Ursprünglich kommt Heinrich Lutz aus Schechingen bei Schwäbisch Gmünd. Dort ist er ausgewachsen, war eifriger Ministrant, hatte seine Heimat und seine Kumpels in der Kirchengemeinde. „Berufung, das ist für mich das Gefühl, mit der Kirche verbunden zu sein“, das hat er damals festgestellt. Auch sein damaliger Heimatpfarrer hat das gespürt. „Heinrich, du könntest doch auch Pfarrer werden“, habe der ihm gesagt und ihn erst nach Rottenburg, dann nach Ellwangen ins Internat geschickt.

1973 hat Heinrich Lutz Abitur gemacht, inmitten einer Kirche, die nach dem Zweiten Vatikanum im Aufbruch war, die Laien einen Platz einräumte, die Pastoralreformen umsetzte, in der neue Gottesdienstformen erlaubt waren. Nur noch eine Frage der Zeit, bis auch der Zölibat fällt, so munkelte man damals. In so einer Kirche wollte auch Lutz arbeiten. „Ja, den Dienst in der Kirche kannst du dir vorstellen“, habe er sich gesagt, erinnert er sich heute.

Pastoralreferent mit Leib und Seele

In Tübingen studierte er deshalb katholische Theologie, wohnte im Wilhelmsstift, dem Priesterseminar. Ob er Priester werden wollte, wusste er damals noch nicht, wollte sich den Weg aber offen halten – und hat sich dann dagegen entschieden, 1978 heirateten Heinrich und Karin Lutz.

So wurde Heinrich Lutz eben Pastoralreferent – ein Beruf, der mit ihm groß wurde. Bei seinem Abitur 1973 wurde der Beruf eingeführt, als er 1978 anfing zu arbeiten, gab es gerade mal 40 Pastoralreferenten im Südwesten, heute sind es 400. 1978 war aber auch das Jahr, in dem Johannes Paul II. Papst wurde. „Das war dann plötzlich wie eine Bremse“, erinnert sich Lutz. „Dem ganzen Aufbruch folgten nur Rückschritte.“ 1990 etwa wollte Rom den Laientheologen die Predigt von der Kanzel verbieten. „Die Kirche besteht aus Menschen, und Menschen machen Fehler“, sagt Lutz, auch im Blick auf die Debatten über Missbrauch in der Kirche und über Protzbischöfe.

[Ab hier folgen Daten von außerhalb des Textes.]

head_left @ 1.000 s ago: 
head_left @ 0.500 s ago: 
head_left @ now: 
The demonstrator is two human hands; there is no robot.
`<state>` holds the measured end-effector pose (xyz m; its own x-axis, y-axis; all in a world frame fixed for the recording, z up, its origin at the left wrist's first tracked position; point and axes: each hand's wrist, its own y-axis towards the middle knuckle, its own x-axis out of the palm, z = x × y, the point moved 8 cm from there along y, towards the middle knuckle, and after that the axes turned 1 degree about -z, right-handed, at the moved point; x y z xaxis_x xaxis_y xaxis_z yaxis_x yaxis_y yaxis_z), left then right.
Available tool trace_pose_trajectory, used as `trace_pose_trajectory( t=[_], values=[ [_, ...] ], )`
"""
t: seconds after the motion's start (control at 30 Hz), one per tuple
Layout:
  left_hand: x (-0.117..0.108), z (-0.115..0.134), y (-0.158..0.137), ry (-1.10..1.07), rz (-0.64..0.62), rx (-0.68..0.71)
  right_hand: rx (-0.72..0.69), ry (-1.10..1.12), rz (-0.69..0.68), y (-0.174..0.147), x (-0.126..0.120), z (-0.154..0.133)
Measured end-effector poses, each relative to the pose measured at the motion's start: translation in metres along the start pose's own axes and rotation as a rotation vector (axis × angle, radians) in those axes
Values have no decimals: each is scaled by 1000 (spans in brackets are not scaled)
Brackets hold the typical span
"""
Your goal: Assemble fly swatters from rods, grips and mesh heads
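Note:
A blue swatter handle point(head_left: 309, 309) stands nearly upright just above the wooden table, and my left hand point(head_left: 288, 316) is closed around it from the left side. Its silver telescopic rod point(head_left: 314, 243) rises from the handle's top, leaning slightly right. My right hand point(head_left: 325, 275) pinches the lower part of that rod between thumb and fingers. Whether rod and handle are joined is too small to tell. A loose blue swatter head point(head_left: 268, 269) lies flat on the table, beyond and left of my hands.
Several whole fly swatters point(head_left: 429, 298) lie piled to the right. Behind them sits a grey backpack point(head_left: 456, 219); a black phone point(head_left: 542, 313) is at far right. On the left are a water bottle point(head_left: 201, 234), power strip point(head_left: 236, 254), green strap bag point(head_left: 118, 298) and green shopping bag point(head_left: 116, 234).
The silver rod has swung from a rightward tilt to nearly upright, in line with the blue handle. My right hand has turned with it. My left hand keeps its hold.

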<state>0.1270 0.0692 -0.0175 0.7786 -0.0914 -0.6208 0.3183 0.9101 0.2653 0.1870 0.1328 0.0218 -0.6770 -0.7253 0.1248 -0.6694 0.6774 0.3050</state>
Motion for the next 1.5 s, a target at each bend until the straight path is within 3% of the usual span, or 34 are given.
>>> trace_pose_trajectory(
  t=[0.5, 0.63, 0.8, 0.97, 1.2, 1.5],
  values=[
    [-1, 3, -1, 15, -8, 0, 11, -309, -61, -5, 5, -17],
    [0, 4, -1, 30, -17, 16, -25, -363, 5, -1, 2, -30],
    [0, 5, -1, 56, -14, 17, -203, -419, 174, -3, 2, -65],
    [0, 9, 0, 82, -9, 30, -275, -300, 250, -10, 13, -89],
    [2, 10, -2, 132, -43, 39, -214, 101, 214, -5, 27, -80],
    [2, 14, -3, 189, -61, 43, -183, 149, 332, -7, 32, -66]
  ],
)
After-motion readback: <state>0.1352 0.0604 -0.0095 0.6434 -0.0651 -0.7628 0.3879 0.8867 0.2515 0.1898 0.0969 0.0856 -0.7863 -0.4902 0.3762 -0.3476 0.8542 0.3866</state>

„Die vielen positiven Seiten überwiegen jedoch“, war er immer überzeugt. Und an diesen positiven Seiten der Kirche wollte Heinrich Lutz sein Leben lang mitarbeiten, bis 1990 in Göppingen, seitdem in Weil der Stadt. Die „Gemeindeerneuerung“ nennt er sein wichtigstes Projekt, 1996 war das, als er viele Bibelarbeiten, Hauskreise und besondere Gottesdienste organisierte. „Zufällig wohne ich in Merklingen“, sagt er – so war er all die Jahre der erste Ansprechpartner für die Katholiken dort, in Münklingen, Hausen und Simmozheim. 1997 begleitete er in Merklingen zum Beispiel die Kirchenrenovierung, 2002 den Neubau der Orgel.

Nebenher unterrichtete Heinrich Lutz noch acht Stunden Religion am JKG und verwaltete den katholischen Kindergarten. Mit all dem ist jetzt Schluss. „Am meisten freue ich mich auf die freien Abende und die freien Wochenenden“, sagt er. Aber auch auf die Familie, die drei Enkel, die Hobbys in Haus und Garten. „Ich bleibe aber Pastoralreferent i.R.“, sagt er und lacht. „Also in Rufweite.“ Denn nicht nur sein Engagement, auch sein Beruf bleibt erhalten, zum Beispiel in Person seines Nachfolgers Joachim Scheu, der bisher als Seelsorger im Heimsheimer Gefängnis gearbeitet hat und jetzt im Mai in Weil der Stadt anfängt. Und auch das Lachen von Heinrich Lutz, das bleibt.